Problem description> Pick each line that has "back" out of the records.

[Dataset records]
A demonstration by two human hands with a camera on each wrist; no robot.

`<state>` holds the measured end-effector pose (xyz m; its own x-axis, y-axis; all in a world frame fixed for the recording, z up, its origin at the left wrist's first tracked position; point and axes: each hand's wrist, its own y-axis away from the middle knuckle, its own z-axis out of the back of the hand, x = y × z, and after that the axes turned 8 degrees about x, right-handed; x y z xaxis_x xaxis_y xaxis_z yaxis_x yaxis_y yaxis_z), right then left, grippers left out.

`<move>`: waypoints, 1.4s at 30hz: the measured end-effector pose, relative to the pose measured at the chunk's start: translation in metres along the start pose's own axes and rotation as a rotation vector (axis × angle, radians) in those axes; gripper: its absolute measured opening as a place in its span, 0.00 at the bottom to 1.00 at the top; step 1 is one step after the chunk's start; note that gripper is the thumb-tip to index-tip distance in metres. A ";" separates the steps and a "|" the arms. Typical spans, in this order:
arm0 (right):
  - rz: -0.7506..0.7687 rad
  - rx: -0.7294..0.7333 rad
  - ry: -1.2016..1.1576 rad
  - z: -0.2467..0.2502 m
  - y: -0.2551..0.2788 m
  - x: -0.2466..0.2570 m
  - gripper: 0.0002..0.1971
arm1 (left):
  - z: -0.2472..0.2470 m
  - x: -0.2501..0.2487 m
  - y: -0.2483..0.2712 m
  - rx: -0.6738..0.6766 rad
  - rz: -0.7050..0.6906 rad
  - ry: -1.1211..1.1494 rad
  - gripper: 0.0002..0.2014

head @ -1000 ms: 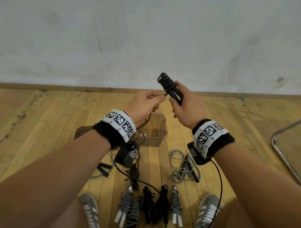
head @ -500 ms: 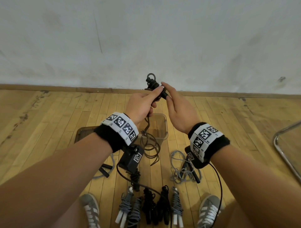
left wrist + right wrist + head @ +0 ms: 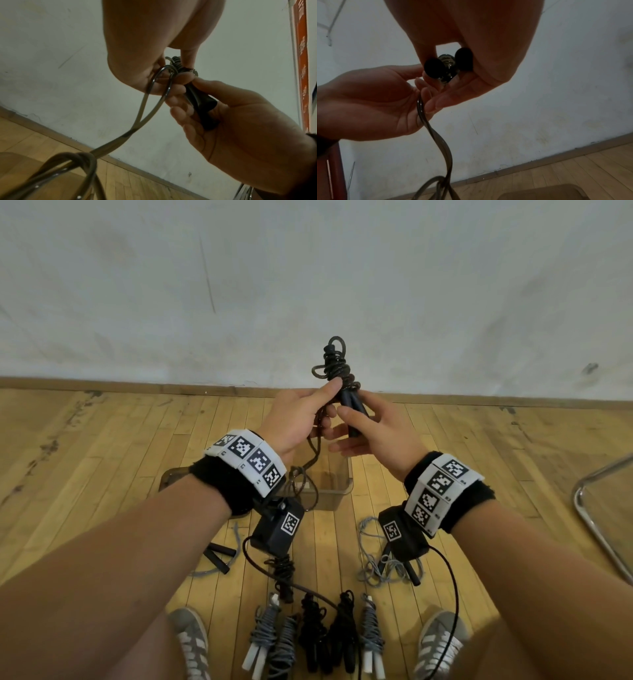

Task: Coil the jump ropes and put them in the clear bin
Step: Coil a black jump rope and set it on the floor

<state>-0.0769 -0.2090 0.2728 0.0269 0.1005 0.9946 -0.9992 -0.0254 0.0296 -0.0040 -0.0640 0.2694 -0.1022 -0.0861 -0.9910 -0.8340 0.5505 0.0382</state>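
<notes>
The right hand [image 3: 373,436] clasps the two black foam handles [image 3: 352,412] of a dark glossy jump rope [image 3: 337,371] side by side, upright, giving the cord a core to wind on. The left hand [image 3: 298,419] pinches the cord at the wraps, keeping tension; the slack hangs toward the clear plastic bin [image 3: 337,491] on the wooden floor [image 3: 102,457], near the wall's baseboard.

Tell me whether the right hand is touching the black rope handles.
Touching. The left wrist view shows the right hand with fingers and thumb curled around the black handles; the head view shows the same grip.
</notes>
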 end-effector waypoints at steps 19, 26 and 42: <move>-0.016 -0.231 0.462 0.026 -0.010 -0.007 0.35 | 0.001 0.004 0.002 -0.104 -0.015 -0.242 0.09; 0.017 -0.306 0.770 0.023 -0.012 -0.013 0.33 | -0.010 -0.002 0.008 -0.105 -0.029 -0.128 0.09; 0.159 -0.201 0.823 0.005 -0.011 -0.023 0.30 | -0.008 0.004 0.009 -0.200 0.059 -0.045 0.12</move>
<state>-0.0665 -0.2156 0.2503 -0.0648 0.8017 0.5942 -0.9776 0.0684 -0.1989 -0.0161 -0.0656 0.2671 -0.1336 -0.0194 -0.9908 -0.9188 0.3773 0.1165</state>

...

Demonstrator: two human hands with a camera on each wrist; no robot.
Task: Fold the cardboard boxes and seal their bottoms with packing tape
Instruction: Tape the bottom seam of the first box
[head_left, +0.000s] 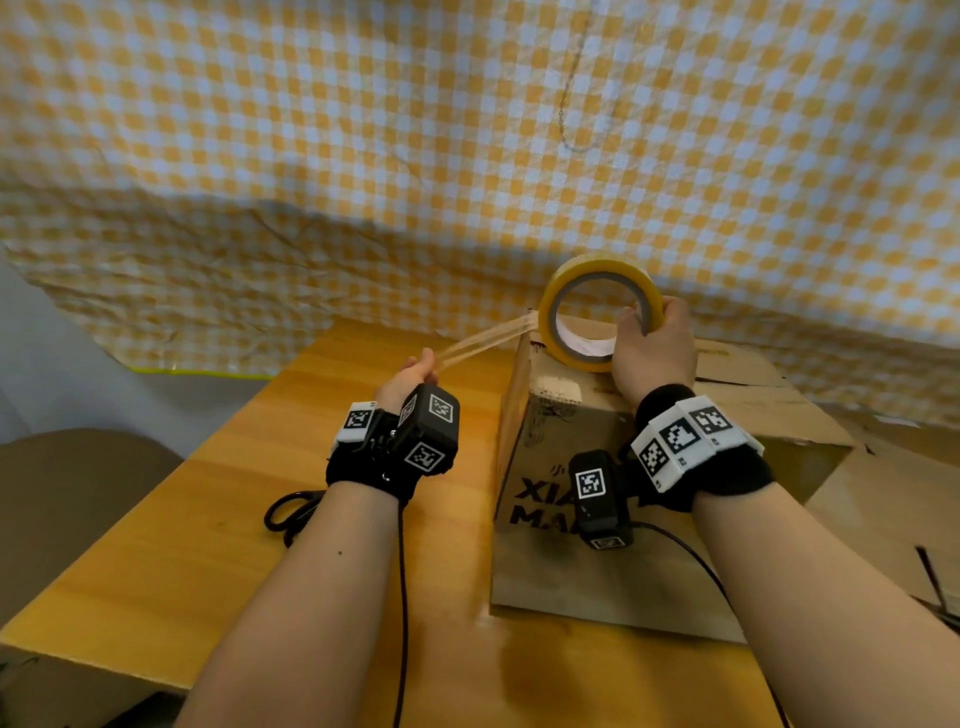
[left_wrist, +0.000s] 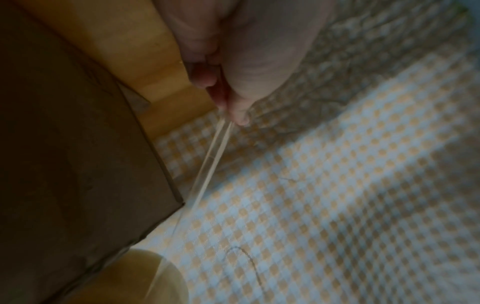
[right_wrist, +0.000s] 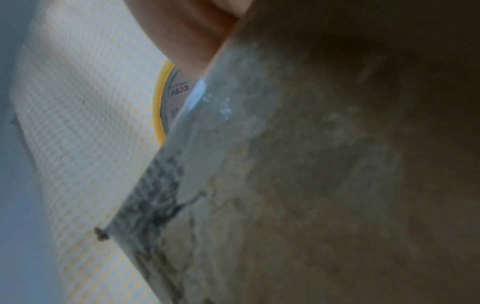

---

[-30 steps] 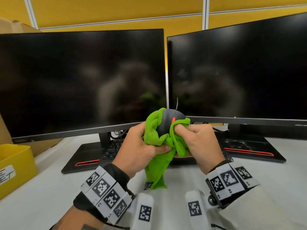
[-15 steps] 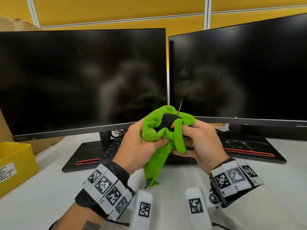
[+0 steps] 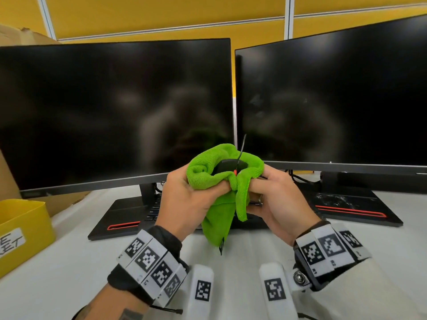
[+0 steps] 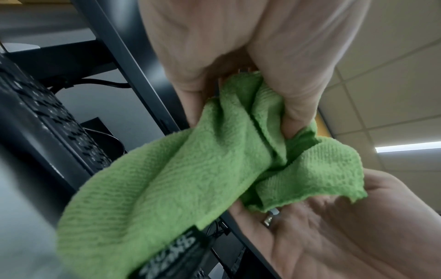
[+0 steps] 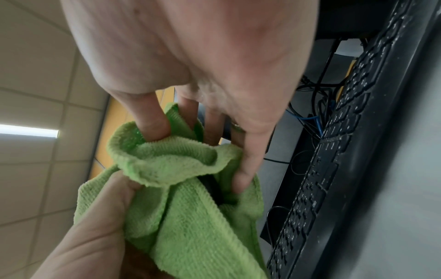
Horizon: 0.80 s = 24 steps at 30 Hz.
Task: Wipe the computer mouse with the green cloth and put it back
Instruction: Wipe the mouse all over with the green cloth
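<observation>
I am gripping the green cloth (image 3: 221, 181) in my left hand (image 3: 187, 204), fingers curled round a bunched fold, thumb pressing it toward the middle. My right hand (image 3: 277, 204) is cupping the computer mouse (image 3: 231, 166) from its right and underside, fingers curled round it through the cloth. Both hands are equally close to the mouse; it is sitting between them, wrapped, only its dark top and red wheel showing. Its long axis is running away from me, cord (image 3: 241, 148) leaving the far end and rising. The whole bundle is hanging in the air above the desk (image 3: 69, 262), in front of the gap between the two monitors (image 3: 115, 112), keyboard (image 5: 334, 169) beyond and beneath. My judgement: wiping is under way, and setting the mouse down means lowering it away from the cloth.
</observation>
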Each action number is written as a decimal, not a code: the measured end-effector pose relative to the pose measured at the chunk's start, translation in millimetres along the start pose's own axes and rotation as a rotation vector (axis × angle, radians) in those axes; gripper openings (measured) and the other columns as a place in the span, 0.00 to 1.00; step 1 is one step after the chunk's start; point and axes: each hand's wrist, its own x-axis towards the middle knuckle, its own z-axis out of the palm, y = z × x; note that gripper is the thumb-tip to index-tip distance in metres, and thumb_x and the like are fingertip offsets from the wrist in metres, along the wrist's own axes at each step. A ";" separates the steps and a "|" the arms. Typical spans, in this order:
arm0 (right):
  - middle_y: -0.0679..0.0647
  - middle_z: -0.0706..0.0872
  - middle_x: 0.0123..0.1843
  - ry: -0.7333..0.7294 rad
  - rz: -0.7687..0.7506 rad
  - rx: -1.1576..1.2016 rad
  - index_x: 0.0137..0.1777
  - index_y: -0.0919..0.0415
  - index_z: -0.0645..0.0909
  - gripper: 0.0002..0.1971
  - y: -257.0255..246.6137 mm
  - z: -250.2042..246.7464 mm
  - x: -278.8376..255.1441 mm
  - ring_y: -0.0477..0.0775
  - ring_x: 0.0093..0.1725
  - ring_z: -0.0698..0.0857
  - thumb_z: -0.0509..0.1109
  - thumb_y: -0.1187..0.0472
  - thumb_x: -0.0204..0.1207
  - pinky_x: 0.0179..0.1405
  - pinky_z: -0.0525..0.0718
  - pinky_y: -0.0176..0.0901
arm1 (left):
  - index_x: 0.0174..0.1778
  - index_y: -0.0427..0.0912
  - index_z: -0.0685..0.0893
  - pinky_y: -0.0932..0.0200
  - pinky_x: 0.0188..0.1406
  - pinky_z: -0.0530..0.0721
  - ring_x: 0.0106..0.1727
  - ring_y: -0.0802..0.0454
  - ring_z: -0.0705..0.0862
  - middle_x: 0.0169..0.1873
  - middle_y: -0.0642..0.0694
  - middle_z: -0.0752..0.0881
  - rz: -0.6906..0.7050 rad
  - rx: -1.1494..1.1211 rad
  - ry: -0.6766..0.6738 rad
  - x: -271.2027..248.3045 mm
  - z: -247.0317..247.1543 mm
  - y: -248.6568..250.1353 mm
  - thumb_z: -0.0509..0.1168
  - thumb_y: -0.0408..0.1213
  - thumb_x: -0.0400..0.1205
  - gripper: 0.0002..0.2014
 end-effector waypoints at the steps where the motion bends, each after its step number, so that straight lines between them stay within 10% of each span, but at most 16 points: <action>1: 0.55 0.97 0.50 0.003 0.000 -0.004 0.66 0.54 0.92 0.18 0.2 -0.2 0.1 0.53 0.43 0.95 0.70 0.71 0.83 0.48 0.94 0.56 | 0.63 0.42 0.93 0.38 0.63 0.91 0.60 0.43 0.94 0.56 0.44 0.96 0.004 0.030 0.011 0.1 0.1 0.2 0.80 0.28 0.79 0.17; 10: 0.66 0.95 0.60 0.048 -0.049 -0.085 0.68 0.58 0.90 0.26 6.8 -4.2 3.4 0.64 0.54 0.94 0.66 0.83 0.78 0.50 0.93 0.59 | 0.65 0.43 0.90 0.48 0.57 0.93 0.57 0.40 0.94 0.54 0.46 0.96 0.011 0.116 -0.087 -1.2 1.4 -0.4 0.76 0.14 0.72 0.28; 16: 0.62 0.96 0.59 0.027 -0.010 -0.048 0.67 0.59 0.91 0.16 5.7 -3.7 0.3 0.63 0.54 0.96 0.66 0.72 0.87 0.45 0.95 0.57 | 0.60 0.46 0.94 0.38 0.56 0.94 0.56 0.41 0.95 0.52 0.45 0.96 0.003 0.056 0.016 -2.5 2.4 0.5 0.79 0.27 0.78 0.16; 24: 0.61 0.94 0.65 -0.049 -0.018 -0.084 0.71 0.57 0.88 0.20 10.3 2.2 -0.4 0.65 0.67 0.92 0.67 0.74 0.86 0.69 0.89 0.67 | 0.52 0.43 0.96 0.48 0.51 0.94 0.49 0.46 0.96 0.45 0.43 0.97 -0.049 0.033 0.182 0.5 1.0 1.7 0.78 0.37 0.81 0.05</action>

Task answer>
`<state>` holds the measured end-effector pose (xyz m; its own x-axis, y-axis; all in a world frame fixed for the recording, z up, its origin at the left wrist's first tracked position; point and axes: each hand's wrist, its own y-axis away from the middle knuckle, its own z-axis out of the back of the hand, x = y × z, and after that the axes turned 8 degrees about x, right-handed; x y z xaxis_x xaxis_y xaxis_z yaxis_x yaxis_y yaxis_z), right then left, grippers left out.
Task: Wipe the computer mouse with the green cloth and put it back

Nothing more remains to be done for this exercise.